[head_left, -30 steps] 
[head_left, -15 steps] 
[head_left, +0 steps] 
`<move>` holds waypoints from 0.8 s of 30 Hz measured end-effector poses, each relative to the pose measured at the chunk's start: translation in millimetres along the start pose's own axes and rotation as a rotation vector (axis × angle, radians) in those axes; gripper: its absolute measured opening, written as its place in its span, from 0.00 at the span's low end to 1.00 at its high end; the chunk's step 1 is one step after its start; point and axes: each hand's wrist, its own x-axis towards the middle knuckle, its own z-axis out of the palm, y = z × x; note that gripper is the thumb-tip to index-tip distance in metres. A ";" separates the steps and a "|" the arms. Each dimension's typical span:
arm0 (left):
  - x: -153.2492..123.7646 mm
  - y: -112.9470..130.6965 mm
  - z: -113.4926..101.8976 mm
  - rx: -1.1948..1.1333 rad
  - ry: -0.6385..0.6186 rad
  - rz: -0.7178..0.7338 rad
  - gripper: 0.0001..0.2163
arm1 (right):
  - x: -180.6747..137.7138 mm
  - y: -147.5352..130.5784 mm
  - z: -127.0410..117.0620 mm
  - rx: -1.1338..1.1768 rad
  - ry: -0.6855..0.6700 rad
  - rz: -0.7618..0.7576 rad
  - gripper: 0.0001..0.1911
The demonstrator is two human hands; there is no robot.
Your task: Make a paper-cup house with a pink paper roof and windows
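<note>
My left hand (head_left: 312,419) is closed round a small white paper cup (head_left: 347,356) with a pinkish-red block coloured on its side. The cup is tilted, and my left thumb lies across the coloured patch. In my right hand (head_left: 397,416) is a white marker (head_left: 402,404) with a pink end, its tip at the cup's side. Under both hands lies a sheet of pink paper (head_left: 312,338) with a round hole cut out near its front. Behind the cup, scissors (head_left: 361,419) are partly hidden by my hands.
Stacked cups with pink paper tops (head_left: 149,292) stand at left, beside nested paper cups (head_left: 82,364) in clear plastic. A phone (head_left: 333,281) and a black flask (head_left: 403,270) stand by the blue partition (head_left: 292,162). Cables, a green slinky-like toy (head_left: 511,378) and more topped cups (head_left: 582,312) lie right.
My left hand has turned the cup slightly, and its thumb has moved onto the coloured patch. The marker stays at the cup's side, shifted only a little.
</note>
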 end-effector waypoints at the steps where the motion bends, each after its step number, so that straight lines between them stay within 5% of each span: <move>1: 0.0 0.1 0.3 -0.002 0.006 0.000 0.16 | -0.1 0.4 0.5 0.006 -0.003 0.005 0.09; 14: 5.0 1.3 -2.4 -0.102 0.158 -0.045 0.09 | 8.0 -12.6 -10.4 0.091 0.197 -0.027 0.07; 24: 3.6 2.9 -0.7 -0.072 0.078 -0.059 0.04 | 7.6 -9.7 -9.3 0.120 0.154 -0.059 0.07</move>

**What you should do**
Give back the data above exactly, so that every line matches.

**Exercise response**
[head_left, -30 steps] 
[head_left, -15 steps] 
[head_left, +0 steps] 
`<move>` holds waypoints from 0.8 s of 30 Hz measured end-effector poses, each relative to the pose measured at the chunk's start: translation in millimetres along the start pose's own axes and rotation as a rotation vector (axis × angle, radians) in those axes; gripper: its absolute measured opening, written as its place in its span, from 0.00 at the span's low end to 1.00 at its high end; the chunk's step 1 is one step after its start; point and axes: each hand's wrist, its own x-axis towards the middle knuckle, its own z-axis out of the palm, y = z × x; note that gripper is the thumb-tip to index-tip distance in metres. A ";" separates the steps and a "|" the arms. Each dimension's typical span:
arm0 (left):
  - x: -153.2492..123.7646 mm
  - y: -112.9470..130.6965 mm
  - z: -113.4926..101.8976 mm
  - rx: -1.1948..1.1333 rad
  - ry: -0.6385..0.6186 rad
  - rz: -0.7178..0.7338 rad
  - gripper: 0.0001..0.2163
arm1 (right):
  - x: -180.6747..137.7138 mm
  - y: -147.5352..130.5784 mm
  - z: -127.0410..117.0620 mm
  - rx: -1.1338..1.1768 rad
  - ry: -0.6855..0.6700 rad
  - rz: -0.7618..0.7576 rad
  - gripper: 0.0001..0.1911
The demonstrator is two human hands; there is no robot.
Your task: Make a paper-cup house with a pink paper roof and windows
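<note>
My left hand (head_left: 312,419) is closed round a small white paper cup (head_left: 347,356) with a pinkish-red block coloured on its side. The cup is tilted, and my left thumb lies across the coloured patch. In my right hand (head_left: 397,416) is a white marker (head_left: 402,404) with a pink end, its tip at the cup's side. Under both hands lies a sheet of pink paper (head_left: 312,338) with a round hole cut out near its front. Behind the cup, scissors (head_left: 361,419) are partly hidden by my hands.
Stacked cups with pink paper tops (head_left: 149,292) stand at left, beside nested paper cups (head_left: 82,364) in clear plastic. A phone (head_left: 333,281) and a black flask (head_left: 403,270) stand by the blue partition (head_left: 292,162). Cables, a green slinky-like toy (head_left: 511,378) and more topped cups (head_left: 582,312) lie right.
My left hand has turned the cup slightly, and its thumb has moved onto the coloured patch. The marker stays at the cup's side, shifted only a little.
</note>
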 end-effector waypoints at the steps where the motion bends, each after its step number, so that straight lines between them stay within 5% of each span: <move>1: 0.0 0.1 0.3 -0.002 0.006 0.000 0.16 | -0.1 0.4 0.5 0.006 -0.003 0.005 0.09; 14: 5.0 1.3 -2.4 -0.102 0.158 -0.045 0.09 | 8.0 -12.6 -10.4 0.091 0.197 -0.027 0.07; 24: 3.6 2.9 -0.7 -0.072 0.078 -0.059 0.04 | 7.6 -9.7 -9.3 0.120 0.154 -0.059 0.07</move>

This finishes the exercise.